Existing data on structures and biological activities are limited and distributed unevenly across distinct molecular targets and chemical compounds. The question arises if these data represent an unbiased sample of the general population of chemical-biological interactions. To answer this question, we analyzed ChEMBL data for 87,583 molecules tested against 919 protein targets using supervised and unsupervised approaches. Hierarchical clustering of the Murcko frameworks generated using Chemistry Development Toolkit showed that the available data form a big diffuse cloud without apparent structure. In contrast hereto, PASS-based classifiers allowed prediction whether the compound had been tested against the particular molecular target, despite whether it was active or not. Thus, one may conclude that the selection of chemical compounds for testing against specific targets is biased, probably due to the influence of prior knowledge. We assessed the possibility to improve (Q)SAR predictions using this fact: PASS prediction of the interaction with the particular target for compounds predicted as tested against the target has significantly higher accuracy than for those predicted as untested (average ROC AUC are about 0.87 and 0.75, respectively). Thus, considering the existing bias in the data of the training set may increase the performance of virtual screening.

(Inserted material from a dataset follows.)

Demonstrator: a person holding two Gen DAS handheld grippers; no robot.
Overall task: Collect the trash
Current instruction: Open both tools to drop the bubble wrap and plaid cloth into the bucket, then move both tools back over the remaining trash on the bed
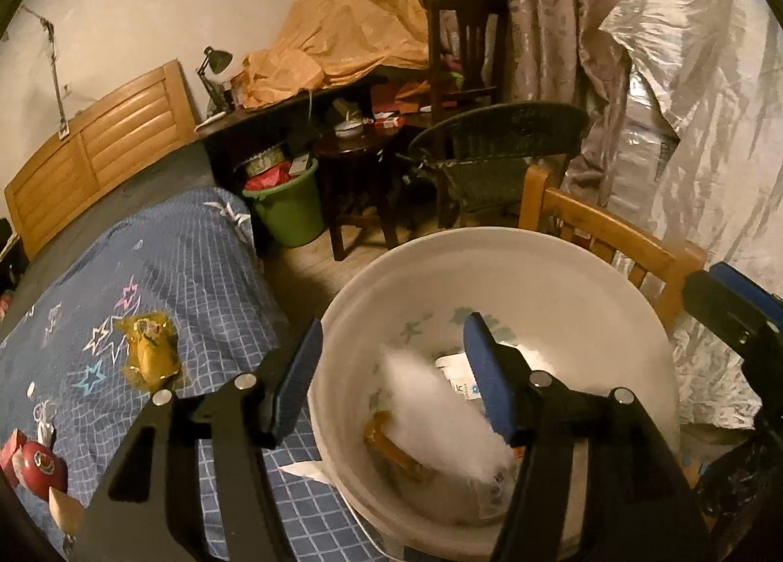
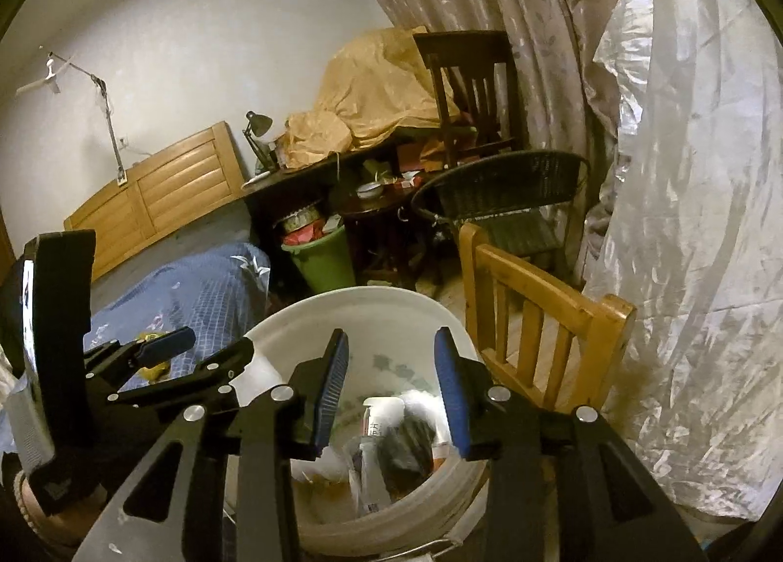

现有的结构和生物活性数据有限,且在不同的分子靶标和化学化合物之间分布不均。问题是这些数据是否代表了化学-生物相互作用总体人群的无偏样本。为了回答这个问题,我们使用监督和无监督的方法分析了 ChEMBL 数据,这些数据涉及针对 919 个蛋白质靶标测试的 87,583 种分子。使用 Chemistry Development Toolkit 生成的 Murcko 框架的层次聚类表明,可用数据形成了一个没有明显结构的大弥散云。与此相反,基于 PASS 的分类器允许预测化合物是否针对特定的分子靶标进行了测试,无论它是否具有活性。因此,可以得出结论,针对特定靶标测试的化合物选择存在偏差,这可能是由于先验知识的影响。我们评估了利用这一事实来改进(QSAR)预测的可能性:对于预测为针对该靶标进行测试的化合物,PASS 对与特定靶标相互作用的预测具有明显更高的准确性,而对于预测为未测试的化合物则准确性较低(平均 ROC AUC 分别约为 0.87 和 0.75)。因此,考虑到训练集中数据存在的偏差,可能会提高虚拟筛选的性能。